Have a Goal for Each Group
If you’re struggling to determine what groups to start out with, consider what you want to achieve for each group. For example, you might want a group just for top-level management, which you’d turn to when making big strategic decisions. But you may also want groups just for specific purposes like IT support and social media marketing.
Add Groups as You Go
From there, you can always add groups as specific projects call for them. Say you’ve got a special client project that involves people from several departments who don’t normally work together. Create a group that’s just for that instance so those workers don’t have to communicate in a more general thread.
Set Up Audio Conferencing
Microsoft Teams also offers an audio conferencing feature so you can host voice meetings within specific groups or just with one or two team members. This can be an especially useful feature especially if you have some team members who work remotely. You can also use it to communicate with outside clients via a new guest access feature.
Create a Communication Strategy
Of course, Microsoft Teams isn’t the only Microsoft product that offers communication features like chat and audio calls. But Millham warns not to get too caught up in using every single option available. Instead, create a specific plan that outlines in which situations you’ll use Microsoft Teams for communication versus other platforms.
Millham explains, “I think one of the biggest challenges is helping business users to understand WHICH Microsoft Office 365 tool to use WHEN. There is overlap between the functionality of Teams, Yammer and Skype for Business which is really confusing for users, and they are likely to just default back to email without some guidance. So my recommendation is that the business takes some time to think through which tools will suit different parts of their organisation the best – and run some pilots with different groups of users – and then provide guidance and awareness to end users.”
Test Communication Strategies
As Millham mentioned, it can be beneficial to actually test out different communication strategies within your organization to see what works best for your specific team. For example, you might find that it makes sense to use Skype for client calls if most of your clients already have Skype IDs and don’t want to sign up for guest access with Microsoft Teams. But you could opt to keep all the internal calls within Teams for the sake of simplicity. Just stay open to employee input so you can optimize your plan to their needs.

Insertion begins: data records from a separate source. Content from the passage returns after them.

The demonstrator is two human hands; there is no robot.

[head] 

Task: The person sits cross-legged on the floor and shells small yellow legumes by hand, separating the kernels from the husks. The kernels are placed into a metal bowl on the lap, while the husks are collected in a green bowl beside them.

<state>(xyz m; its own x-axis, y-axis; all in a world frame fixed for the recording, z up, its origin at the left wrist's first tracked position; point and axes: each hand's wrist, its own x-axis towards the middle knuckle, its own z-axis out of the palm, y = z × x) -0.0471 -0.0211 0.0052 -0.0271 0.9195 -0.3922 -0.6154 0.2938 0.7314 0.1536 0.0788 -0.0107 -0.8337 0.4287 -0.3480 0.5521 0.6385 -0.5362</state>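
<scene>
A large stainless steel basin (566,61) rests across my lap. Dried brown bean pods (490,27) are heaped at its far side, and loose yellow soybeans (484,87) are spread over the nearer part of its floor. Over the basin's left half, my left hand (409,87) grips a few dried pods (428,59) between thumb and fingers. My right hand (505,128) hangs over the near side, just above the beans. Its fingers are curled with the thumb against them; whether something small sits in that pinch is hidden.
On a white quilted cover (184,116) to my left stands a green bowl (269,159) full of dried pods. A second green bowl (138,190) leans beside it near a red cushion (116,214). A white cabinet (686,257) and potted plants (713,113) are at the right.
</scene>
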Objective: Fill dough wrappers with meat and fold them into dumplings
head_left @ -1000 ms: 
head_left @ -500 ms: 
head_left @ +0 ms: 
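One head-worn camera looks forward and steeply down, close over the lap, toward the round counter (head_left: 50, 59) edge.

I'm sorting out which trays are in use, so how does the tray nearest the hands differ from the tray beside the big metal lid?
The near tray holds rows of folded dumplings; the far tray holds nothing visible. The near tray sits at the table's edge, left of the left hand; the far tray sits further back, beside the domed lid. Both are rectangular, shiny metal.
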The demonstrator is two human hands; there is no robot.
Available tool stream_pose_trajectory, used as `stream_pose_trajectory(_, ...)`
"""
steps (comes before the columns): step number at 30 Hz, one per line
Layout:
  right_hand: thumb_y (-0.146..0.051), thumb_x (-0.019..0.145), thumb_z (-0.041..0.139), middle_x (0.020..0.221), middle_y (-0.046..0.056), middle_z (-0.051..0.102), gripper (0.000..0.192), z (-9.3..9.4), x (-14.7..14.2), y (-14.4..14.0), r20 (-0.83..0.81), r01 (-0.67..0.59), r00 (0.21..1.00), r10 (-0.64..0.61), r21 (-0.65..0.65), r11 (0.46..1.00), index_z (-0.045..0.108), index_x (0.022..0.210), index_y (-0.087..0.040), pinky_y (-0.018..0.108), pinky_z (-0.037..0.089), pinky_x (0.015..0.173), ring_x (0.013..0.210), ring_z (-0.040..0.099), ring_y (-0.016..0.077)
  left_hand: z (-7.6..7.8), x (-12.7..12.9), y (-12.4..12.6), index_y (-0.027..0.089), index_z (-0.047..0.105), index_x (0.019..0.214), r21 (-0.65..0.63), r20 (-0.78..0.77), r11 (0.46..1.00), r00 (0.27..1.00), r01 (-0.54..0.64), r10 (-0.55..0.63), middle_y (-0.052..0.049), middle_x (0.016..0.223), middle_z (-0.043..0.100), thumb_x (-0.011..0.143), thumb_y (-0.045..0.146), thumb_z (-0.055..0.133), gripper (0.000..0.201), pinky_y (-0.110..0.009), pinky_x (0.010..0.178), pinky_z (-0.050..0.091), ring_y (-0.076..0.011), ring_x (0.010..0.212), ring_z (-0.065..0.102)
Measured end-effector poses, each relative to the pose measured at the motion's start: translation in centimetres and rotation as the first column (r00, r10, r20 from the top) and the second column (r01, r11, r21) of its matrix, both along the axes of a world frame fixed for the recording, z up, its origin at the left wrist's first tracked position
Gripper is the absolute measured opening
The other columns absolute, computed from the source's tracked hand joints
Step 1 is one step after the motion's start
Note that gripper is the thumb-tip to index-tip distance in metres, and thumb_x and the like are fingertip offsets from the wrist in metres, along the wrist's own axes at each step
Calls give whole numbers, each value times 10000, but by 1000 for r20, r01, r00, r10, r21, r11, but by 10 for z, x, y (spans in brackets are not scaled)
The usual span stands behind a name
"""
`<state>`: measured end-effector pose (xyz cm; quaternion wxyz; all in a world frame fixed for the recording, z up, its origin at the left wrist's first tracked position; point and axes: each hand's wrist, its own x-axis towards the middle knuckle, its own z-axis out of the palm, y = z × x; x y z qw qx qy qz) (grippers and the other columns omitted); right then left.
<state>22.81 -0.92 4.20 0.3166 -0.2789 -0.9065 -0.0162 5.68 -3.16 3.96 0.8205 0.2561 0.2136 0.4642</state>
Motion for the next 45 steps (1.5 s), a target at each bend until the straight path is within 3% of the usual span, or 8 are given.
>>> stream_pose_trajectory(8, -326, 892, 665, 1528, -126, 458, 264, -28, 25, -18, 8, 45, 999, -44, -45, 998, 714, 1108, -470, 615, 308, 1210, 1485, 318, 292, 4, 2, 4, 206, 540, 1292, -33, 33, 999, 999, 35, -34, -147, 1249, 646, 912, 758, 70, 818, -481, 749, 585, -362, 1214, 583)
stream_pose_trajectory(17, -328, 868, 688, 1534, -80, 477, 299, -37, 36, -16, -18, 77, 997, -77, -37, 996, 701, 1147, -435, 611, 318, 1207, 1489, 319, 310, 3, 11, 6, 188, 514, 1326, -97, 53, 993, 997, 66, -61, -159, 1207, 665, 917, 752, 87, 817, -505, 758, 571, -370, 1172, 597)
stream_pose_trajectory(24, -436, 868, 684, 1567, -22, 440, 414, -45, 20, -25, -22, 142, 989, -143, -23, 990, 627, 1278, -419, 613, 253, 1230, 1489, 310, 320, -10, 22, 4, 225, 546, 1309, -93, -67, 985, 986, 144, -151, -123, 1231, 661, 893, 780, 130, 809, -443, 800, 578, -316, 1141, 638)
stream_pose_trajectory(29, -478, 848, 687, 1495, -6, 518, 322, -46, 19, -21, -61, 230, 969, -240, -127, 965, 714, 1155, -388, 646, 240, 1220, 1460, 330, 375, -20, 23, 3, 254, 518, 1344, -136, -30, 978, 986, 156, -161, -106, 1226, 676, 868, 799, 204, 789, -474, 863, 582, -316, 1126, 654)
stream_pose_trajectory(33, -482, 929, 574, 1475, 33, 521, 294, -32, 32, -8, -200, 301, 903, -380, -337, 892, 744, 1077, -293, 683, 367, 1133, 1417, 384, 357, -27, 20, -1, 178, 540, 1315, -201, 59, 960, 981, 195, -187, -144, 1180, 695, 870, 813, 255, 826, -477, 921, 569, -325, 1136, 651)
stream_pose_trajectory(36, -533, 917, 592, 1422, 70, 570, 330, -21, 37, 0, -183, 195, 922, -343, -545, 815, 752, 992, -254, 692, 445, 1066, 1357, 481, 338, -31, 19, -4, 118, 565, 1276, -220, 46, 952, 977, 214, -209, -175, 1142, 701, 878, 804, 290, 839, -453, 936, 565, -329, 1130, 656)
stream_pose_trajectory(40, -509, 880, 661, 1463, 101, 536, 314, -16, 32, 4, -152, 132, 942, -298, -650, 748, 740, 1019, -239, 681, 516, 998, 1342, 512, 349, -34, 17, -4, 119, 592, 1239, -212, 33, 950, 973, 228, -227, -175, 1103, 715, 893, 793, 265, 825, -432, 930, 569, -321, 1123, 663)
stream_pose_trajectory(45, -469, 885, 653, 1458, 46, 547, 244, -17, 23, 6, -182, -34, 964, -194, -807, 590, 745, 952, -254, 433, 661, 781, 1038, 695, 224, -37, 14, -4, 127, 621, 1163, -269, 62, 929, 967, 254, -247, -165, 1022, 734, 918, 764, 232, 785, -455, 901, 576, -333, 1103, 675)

Stay Up-to-Date with New Features
Microsoft Teams is constantly changing and adding new functionality that may benefit your team or change the way you use the platform. For example, Microsoft is currently in the process of integrating Skype for Business functionality into Teams. Millham recommends checking out Microsoft Teams documentation and practical guidance for more information and updates about any changes or new features.
Train Your Employees
It’s also important to make sure that your employees understand how to make the most of Microsoft Teams. And there are plenty of resources available for that purpose. CBT Nuggets provides one option for Microsoft Teams training.
Millham says, “For small business owners, it includes an overview of resources to consider when deploying Teams and encouraging user adoption. For employees, it covers how to use channels, conversations, meetings, file sharing, wikis and more.”